I very vaguely remember going to Astroworld as a kid, and even more vaguely remember the mountain that this unique ride was housed in. The only concrete memory I have of Astroworld, really, is the bumper sticker our little white Datsun B210 sported until its demise during my college years. But some of the photos in the article really sparked some memories for me, so this was an especially good read for me. This is why I life DAFE; they are supporting and extending this unique art form that I so enjoyed as a kid, hopefully for future generations. I guess we'll see if it ever comes back into vogue.

Best 4th of July Activity Possible

I just watched the shuttle launch. What better activity for the fourth of July than to again reach into space, one of man's greatest endeavors? As I write this, the shuttle's reaching 10,000 miles per hour, almost 70 miles above the Earth, having just broke out of the Earth's pull. They're in space now, and the external camera is showing the curvature of the earth and space beyond. Wow.

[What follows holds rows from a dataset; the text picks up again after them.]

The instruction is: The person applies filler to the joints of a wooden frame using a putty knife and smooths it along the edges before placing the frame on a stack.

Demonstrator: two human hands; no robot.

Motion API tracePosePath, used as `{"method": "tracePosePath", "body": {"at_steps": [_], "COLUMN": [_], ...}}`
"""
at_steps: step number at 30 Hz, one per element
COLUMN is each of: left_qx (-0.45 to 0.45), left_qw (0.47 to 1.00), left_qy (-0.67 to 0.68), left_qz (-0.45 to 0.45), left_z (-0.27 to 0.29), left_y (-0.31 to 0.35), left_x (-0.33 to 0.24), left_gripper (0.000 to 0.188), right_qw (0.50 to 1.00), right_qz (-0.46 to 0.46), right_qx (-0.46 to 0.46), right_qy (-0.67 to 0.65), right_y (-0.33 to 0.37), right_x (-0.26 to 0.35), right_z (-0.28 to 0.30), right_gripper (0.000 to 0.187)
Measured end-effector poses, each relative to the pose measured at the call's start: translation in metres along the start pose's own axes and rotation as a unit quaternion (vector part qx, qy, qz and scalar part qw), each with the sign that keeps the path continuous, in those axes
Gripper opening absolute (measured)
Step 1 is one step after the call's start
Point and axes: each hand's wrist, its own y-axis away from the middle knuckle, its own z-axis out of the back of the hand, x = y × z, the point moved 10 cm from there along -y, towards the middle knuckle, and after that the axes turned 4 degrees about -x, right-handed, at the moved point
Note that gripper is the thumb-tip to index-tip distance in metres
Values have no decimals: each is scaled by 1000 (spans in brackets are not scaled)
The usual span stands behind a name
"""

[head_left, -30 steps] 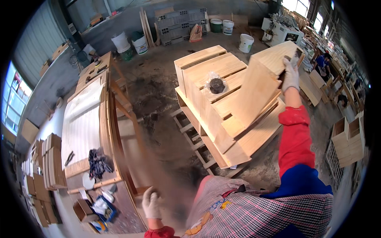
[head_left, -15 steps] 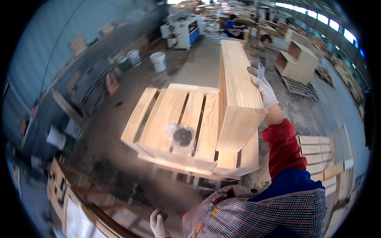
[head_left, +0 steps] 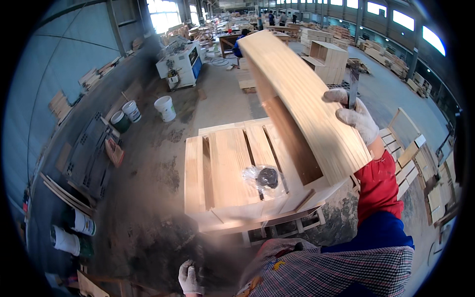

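My right hand (head_left: 358, 119), in a whitish glove, is closed on the upper side of a pale pine drawer (head_left: 302, 94). A flat grey putty knife (head_left: 353, 88) sticks up between the same fingers. The drawer is tilted, its hollow side facing left and its lower end over a stack of pine pieces (head_left: 225, 161) with dark slots between them. On that stack lies a clear plastic bag (head_left: 251, 174) with a dark round thing (head_left: 267, 177) in it. Low at the left, my gloved left hand (head_left: 190, 279) hangs apart from the stack with curled fingers; what they hold, if anything, is hidden.
The stack rests on a slatted pallet (head_left: 284, 230). A white bucket (head_left: 165, 109) and other buckets stand left on the floor, near a white machine (head_left: 180, 67). Wooden cabinets (head_left: 329, 62) stand at the far right. A person in blue (head_left: 239, 45) is partly hidden behind the drawer.
The drawer has gone from nearly upright on the stack to leaning over leftward, showing its hollow side. My right hand has moved with it. The view has shifted, with more of the hall showing.
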Motion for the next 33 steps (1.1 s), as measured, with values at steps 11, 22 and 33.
{"method": "tracePosePath", "body": {"at_steps": [11, 22, 33], "left_qx": [107, 219, 423], "left_qw": [993, 971, 873], "left_qy": [-53, -52, -139], "left_qz": [-27, -76, -201], "left_z": [-24, -40, -83], "left_y": [-128, -225, -312], "left_x": [-47, -45, -100], "left_gripper": [21, 19, 20], "right_qw": [998, 955, 960], "right_qz": [-13, -149, -131], "right_qx": [62, 248, -201], "right_qy": [-10, 64, 143], "right_y": [-27, -61, -24], "right_x": [-59, -139, -120], "right_z": [-123, -225, -97], "right_gripper": [39, 49, 47]}}
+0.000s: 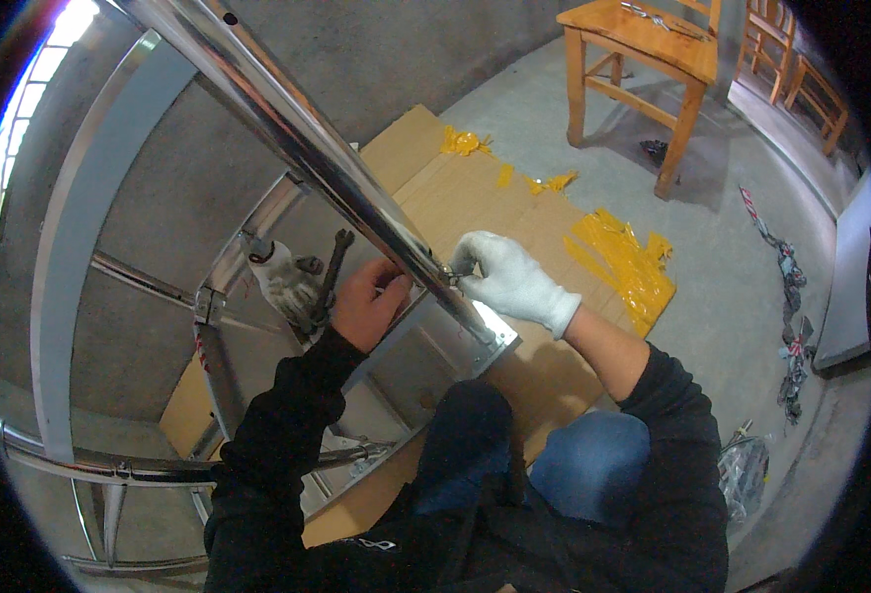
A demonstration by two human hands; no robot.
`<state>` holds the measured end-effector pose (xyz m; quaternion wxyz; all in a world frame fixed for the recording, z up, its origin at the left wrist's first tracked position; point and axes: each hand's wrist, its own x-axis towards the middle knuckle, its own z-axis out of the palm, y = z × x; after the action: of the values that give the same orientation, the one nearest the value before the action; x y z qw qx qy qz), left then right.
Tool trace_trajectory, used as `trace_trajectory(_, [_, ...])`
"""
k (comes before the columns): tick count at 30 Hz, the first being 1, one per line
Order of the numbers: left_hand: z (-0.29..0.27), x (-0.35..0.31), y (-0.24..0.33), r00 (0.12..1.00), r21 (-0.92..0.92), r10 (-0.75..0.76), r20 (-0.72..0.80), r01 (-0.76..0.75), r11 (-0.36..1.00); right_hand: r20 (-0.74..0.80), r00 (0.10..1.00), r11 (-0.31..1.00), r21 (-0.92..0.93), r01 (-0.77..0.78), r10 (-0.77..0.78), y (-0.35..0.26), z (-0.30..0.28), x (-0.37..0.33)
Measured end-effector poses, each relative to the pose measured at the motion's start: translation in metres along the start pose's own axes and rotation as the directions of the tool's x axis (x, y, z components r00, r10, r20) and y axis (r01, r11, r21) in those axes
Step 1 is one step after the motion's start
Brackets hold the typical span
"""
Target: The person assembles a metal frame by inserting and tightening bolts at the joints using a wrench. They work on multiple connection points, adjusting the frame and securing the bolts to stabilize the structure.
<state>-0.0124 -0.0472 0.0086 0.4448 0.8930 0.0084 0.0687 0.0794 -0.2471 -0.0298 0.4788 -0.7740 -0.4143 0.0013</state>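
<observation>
A thick chrome tube (331, 173) slants down across the view to a flat metal plate (499, 339) at its lower end. My bare left hand (368, 301) is at the tube's left side, with fingers curled and pinched together; whatever they hold is hidden. On the other side, my right hand (514, 285) wears a white glove. Its thumb and fingers close on a small shiny metal piece (448, 278) against the tube, too small to name. Just left of my left hand, a dark wrench (335, 259) rests beside a crumpled white work glove (285, 282).
The tube belongs to a metal frame with a curved grey bar (80, 217) and chrome rails (149, 472). Flattened cardboard (514, 212) with yellow tape (625, 265) lies beneath. A wooden chair (643, 44) with metal tools on it stands at the far right. Plastic wrap (745, 476) lies right.
</observation>
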Motion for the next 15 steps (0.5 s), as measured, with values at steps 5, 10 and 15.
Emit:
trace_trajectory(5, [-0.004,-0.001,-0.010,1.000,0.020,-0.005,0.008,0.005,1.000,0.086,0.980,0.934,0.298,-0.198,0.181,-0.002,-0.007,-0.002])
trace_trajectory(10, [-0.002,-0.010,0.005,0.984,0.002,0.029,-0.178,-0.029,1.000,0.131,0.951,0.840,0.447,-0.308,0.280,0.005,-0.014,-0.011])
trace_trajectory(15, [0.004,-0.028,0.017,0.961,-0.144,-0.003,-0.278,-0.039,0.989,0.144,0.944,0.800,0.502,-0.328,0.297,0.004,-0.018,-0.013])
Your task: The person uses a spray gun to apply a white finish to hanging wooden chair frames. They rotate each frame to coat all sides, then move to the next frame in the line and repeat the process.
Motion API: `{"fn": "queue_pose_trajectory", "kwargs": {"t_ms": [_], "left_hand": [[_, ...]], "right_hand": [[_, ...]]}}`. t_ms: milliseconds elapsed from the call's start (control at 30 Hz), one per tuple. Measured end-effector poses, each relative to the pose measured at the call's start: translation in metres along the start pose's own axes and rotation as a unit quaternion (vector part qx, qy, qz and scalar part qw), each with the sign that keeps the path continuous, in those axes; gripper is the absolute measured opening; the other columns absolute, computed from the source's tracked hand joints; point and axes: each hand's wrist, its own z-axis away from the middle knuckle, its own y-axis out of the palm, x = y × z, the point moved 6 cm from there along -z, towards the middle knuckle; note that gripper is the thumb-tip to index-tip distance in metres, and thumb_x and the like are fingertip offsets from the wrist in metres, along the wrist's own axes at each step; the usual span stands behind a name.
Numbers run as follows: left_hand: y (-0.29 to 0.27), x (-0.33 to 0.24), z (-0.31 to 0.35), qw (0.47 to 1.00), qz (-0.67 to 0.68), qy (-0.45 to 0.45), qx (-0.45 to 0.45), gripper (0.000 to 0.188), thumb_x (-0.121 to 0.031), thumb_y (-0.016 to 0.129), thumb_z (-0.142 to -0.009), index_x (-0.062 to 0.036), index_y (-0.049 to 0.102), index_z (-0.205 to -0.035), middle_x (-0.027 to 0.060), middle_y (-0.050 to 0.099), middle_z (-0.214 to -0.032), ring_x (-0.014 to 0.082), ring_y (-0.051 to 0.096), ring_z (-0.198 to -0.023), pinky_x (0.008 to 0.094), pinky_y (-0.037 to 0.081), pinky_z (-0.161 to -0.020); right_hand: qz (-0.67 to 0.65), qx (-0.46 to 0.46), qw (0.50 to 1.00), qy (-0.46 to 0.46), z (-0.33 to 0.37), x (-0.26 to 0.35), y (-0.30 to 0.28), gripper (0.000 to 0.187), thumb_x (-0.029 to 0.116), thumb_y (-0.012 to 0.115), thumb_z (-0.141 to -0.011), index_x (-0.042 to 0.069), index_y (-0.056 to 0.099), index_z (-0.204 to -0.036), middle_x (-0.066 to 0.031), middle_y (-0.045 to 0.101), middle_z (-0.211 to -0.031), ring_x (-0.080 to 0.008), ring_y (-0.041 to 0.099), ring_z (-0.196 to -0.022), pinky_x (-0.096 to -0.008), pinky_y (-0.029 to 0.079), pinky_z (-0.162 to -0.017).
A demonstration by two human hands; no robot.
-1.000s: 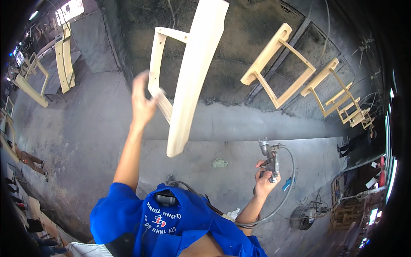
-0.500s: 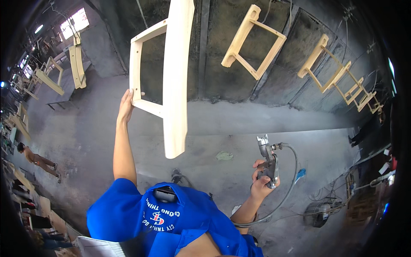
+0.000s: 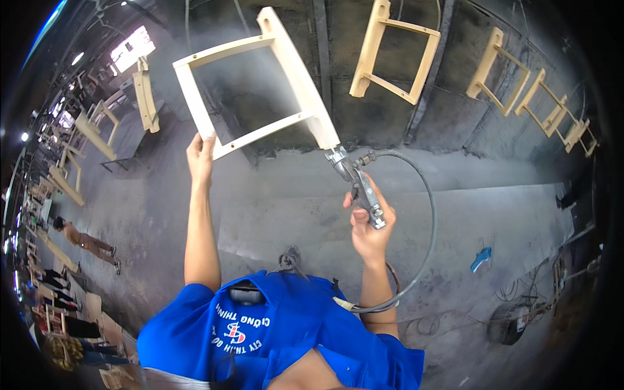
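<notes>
A pale wooden frame (image 3: 296, 71) hangs before me, its thick curved rail on the right and a thinner bar on the left. My left hand (image 3: 201, 156) grips its lower left corner, with fingers closed on the wood. In my right hand (image 3: 370, 224) is a metal spray gun (image 3: 354, 179), its nozzle close to the lower end of the thick rail. Whitish mist hangs within the frame's opening. A grey hose (image 3: 432, 214) loops from the gun past my right forearm.
More wooden frames (image 3: 416, 71) hang in a row to the right along a dark stained wall (image 3: 338, 123). Others (image 3: 146, 97) hang at the left. A person (image 3: 88, 242) stands at the far left. A blue item (image 3: 481, 259) and a round dark fan-like object (image 3: 510, 323) are on the right floor.
The frame has turned and tilted, its thick rail now slanting down to the right. My right hand has raised the spray gun up and left to the rail; mist has appeared.
</notes>
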Motion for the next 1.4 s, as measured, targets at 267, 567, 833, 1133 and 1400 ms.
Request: {"fn": "queue_pose_trajectory", "kwargs": {"t_ms": [267, 567, 833, 1133, 1400], "left_hand": [[-0.012, -0.010, -0.005, 0.995, -0.088, -0.022, 0.047, 0.038, -0.026, 0.064, -0.100, 0.0070, 0.070, -0.117, 0.0096, 0.074, -0.105, 0.0148, 0.065, -0.098, 0.0306, 0.047, -0.091], [-0.003, 0.051, -0.052, 0.960, -0.275, 0.026, 0.042, 0.033, -0.033, 0.075, -0.090, -0.0032, 0.076, -0.103, 0.0144, 0.059, -0.148, 0.0335, 0.034, -0.151, 0.0474, 0.029, -0.122], [-0.005, 0.159, -0.130, 0.974, -0.216, 0.047, 0.046, 0.030, -0.029, 0.079, -0.088, -0.0042, 0.070, -0.103, 0.0161, 0.062, -0.144, 0.0396, 0.034, -0.150, 0.0517, 0.030, -0.121], [0.006, 0.263, -0.229, 0.994, 0.005, 0.007, 0.106, 0.029, -0.018, 0.069, -0.100, -0.0006, 0.054, -0.117, 0.0201, 0.071, -0.119, 0.0277, 0.067, -0.118, 0.0387, 0.049, -0.102], [0.011, 0.314, -0.269, 0.994, -0.051, -0.003, 0.099, 0.036, -0.025, 0.071, -0.097, -0.0055, 0.054, -0.123, 0.0159, 0.070, -0.122, 0.0330, 0.060, -0.123, 0.0463, 0.038, -0.107]], "right_hand": [[-0.135, 0.076, 0.985, 0.078, 0.047, -0.041, -0.008, 0.072, 0.052, 0.072, -0.096, -0.004, 0.061, -0.141, -0.0001, 0.066, -0.080, -0.0021, 0.049, -0.059, -0.0202, 0.037, -0.053], [-0.046, 0.024, 0.970, 0.238, 0.063, -0.107, 0.017, 0.059, 0.052, 0.063, -0.102, -0.003, 0.067, -0.124, -0.0049, 0.069, -0.076, -0.0023, 0.045, -0.049, -0.0205, 0.034, -0.043], [0.188, -0.054, 0.951, 0.241, -0.090, -0.169, 0.048, 0.058, 0.058, 0.059, -0.103, 0.000, 0.066, -0.104, -0.0056, 0.067, -0.072, -0.0038, 0.044, -0.043, -0.0222, 0.032, -0.040], [0.280, 0.352, 0.869, 0.204, -0.312, -0.141, 0.245, 0.043, 0.044, 0.066, -0.102, 0.003, 0.073, -0.113, 0.0054, 0.064, -0.073, -0.0028, 0.045, -0.053, -0.0229, 0.036, -0.047], [0.553, 0.285, 0.781, 0.060, -0.446, -0.118, 0.345, 0.049, 0.049, 0.061, -0.104, 0.005, 0.065, -0.085, 0.0032, 0.054, -0.061, -0.0056, 0.041, -0.050, -0.0276, 0.035, -0.048]]}}
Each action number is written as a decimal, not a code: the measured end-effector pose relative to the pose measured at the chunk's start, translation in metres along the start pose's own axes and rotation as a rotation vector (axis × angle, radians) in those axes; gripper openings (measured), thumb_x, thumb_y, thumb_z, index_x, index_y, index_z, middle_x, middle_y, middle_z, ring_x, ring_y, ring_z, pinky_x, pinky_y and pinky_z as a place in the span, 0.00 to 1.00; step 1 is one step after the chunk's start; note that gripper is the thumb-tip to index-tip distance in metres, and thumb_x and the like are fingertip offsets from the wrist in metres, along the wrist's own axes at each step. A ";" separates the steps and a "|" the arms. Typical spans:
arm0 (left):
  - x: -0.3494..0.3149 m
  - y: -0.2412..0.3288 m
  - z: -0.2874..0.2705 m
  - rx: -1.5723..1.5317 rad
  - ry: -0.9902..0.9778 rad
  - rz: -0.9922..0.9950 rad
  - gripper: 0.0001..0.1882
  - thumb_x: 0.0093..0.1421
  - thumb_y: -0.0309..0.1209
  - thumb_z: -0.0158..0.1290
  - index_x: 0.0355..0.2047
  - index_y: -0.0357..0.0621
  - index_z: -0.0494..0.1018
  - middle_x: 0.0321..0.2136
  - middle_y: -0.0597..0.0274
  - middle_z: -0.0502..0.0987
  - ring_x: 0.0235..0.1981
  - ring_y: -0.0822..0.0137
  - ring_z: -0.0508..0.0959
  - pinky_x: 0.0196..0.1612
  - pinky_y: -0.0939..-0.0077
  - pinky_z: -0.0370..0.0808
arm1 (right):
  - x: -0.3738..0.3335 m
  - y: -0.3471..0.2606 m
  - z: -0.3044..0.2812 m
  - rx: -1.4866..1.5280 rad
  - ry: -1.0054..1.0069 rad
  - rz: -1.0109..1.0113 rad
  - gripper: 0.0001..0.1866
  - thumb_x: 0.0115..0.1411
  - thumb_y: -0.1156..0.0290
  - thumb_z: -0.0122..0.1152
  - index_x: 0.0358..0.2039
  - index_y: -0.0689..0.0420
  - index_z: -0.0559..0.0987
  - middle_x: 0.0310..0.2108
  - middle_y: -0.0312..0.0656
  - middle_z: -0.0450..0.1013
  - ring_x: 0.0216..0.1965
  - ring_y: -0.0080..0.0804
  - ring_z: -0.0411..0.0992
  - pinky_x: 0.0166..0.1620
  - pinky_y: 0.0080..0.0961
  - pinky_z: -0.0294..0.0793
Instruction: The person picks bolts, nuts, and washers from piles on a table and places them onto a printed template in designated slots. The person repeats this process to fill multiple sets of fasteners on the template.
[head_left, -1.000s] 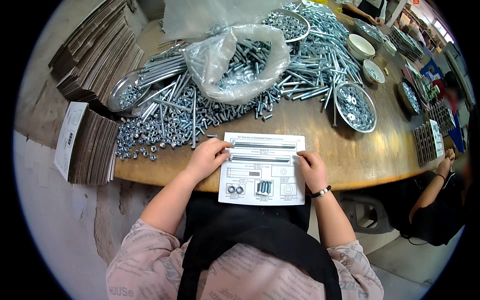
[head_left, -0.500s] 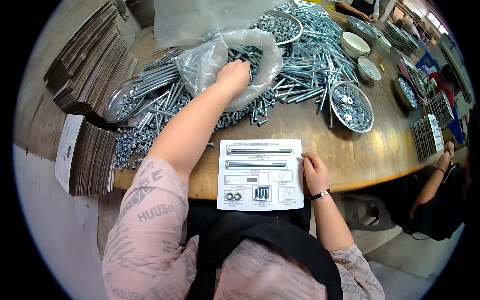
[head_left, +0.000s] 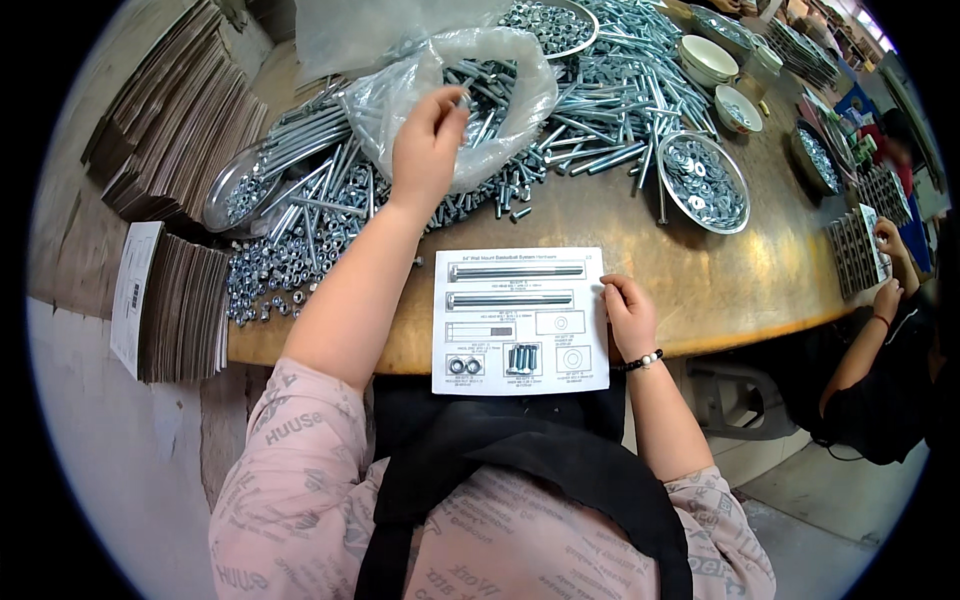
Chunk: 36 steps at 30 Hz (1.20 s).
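Note:
My left hand (head_left: 428, 150) is raised over the near side of a clear plastic bag (head_left: 530, 85) with its mouth rolled open. Dark metal bolts (head_left: 485, 75) lie inside that bag. Thumb and fingers are pinched together; a small metallic glint shows at their tips, too little to name. My right hand (head_left: 632, 318) grips the right edge of a white printed sheet (head_left: 520, 322) between thumb and fingers. Pictures of bolts, nuts and washers are on the sheet, which lies over the table's front edge.
Long bolts (head_left: 640, 90) heap behind the bag, with loose nuts (head_left: 265, 280) at left. Washers fill a steel bowl (head_left: 703, 183). Cardboard stacks (head_left: 180, 310) stand at the left edge. At right a co-worker's hands (head_left: 888, 270) touch a stack of cards (head_left: 850, 255).
My left hand has come out of the bag's mouth and drawn back toward me and to the left, fingers pinched. My right hand stays on the sheet. The co-worker's hands have reached the card stack.

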<state>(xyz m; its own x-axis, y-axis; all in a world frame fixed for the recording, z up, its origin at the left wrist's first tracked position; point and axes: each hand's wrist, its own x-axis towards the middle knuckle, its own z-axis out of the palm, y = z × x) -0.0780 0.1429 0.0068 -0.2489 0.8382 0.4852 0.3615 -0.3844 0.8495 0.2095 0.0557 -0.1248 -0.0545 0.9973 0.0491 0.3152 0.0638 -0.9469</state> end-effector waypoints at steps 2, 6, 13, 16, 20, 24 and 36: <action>-0.035 0.017 -0.017 0.318 -0.231 0.107 0.13 0.54 0.24 0.48 0.41 0.38 0.70 0.32 0.60 0.72 0.34 0.67 0.72 0.40 0.75 0.67 | -0.001 -0.004 -0.001 -0.039 0.000 -0.024 0.07 0.54 0.75 0.52 0.33 0.61 0.75 0.31 0.43 0.72 0.32 0.31 0.70 0.37 0.23 0.69; -0.111 0.013 -0.036 0.436 -0.793 0.094 0.15 0.49 0.21 0.48 0.40 0.41 0.72 0.33 0.55 0.70 0.39 0.59 0.71 0.43 0.69 0.68 | -0.001 -0.011 0.001 -0.100 -0.016 -0.080 0.07 0.54 0.74 0.52 0.33 0.61 0.75 0.31 0.43 0.72 0.32 0.32 0.70 0.36 0.23 0.69; -0.177 -0.005 -0.023 0.511 -0.748 0.178 0.09 0.46 0.30 0.55 0.31 0.46 0.74 0.28 0.63 0.73 0.34 0.60 0.72 0.39 0.67 0.69 | -0.002 -0.015 -0.002 -0.170 -0.004 -0.138 0.07 0.54 0.74 0.52 0.33 0.61 0.75 0.31 0.43 0.72 0.32 0.33 0.70 0.36 0.23 0.68; -0.173 0.001 -0.026 0.584 -0.687 0.242 0.09 0.45 0.32 0.56 0.29 0.48 0.75 0.27 0.66 0.73 0.33 0.63 0.72 0.38 0.69 0.68 | -0.003 -0.017 0.000 -0.179 0.006 -0.178 0.07 0.54 0.74 0.52 0.33 0.60 0.76 0.31 0.43 0.72 0.32 0.33 0.70 0.36 0.23 0.68; -0.170 0.007 -0.043 0.728 -0.692 0.210 0.07 0.45 0.32 0.56 0.26 0.49 0.74 0.26 0.67 0.73 0.32 0.65 0.72 0.37 0.71 0.65 | -0.003 -0.014 0.001 -0.168 0.003 -0.170 0.07 0.54 0.74 0.52 0.33 0.60 0.76 0.30 0.43 0.72 0.31 0.33 0.70 0.35 0.23 0.68; -0.175 -0.001 -0.049 0.711 -0.705 0.149 0.06 0.45 0.32 0.56 0.25 0.48 0.74 0.25 0.67 0.73 0.32 0.65 0.72 0.36 0.70 0.65 | -0.003 -0.014 0.002 -0.159 0.006 -0.146 0.07 0.53 0.74 0.53 0.32 0.60 0.76 0.30 0.43 0.72 0.32 0.34 0.71 0.35 0.24 0.69; -0.176 -0.010 -0.058 0.432 -0.323 -0.064 0.05 0.47 0.25 0.54 0.27 0.39 0.74 0.23 0.59 0.72 0.26 0.61 0.72 0.30 0.71 0.68 | 0.069 -0.037 -0.078 -0.318 0.203 -0.271 0.06 0.52 0.71 0.56 0.30 0.58 0.78 0.30 0.43 0.74 0.32 0.34 0.72 0.35 0.25 0.70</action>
<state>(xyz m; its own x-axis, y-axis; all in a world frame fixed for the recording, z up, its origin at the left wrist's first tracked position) -0.0895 -0.0230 -0.0747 -0.0179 0.9572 0.2888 0.7078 -0.1918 0.6799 0.2675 0.1250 -0.0612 0.0013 0.9279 0.3729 0.5919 0.2999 -0.7481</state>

With all the crap going on in Washington and all the partisan bickering, it's good to have something that reminds us of our drive for excellence, our courage, and our starry-eyed vision of what we can be. Happy Fourth, everyone.

Monday, July 03, 2006

Security? Huh?

Bruce Schneier pointed to an article that talks about how Microsoft will yet again weaken security rather than fixing their OS. This time, they're making a way for ActiveX controls to be "pre-approved" so they can automatically be installed on "Standard User" machines without an admin password:
In an interview with eWEEK, Microsoft security chief Ben Fathi said the decision to add the ActiveX installer was a direct result of demands from beta testers. 'The feedback we get is that UAC is great but, in the enterprise, there is a legitimate need to install applications on Standard User systems. We had to create a way to safely preapprove applications without the need for an admin password,' Fathi explained.
What a boon to hackers and virus-writers: executable code that can be installed without the admin password prompt. And people wonder why Windows has so many viruses.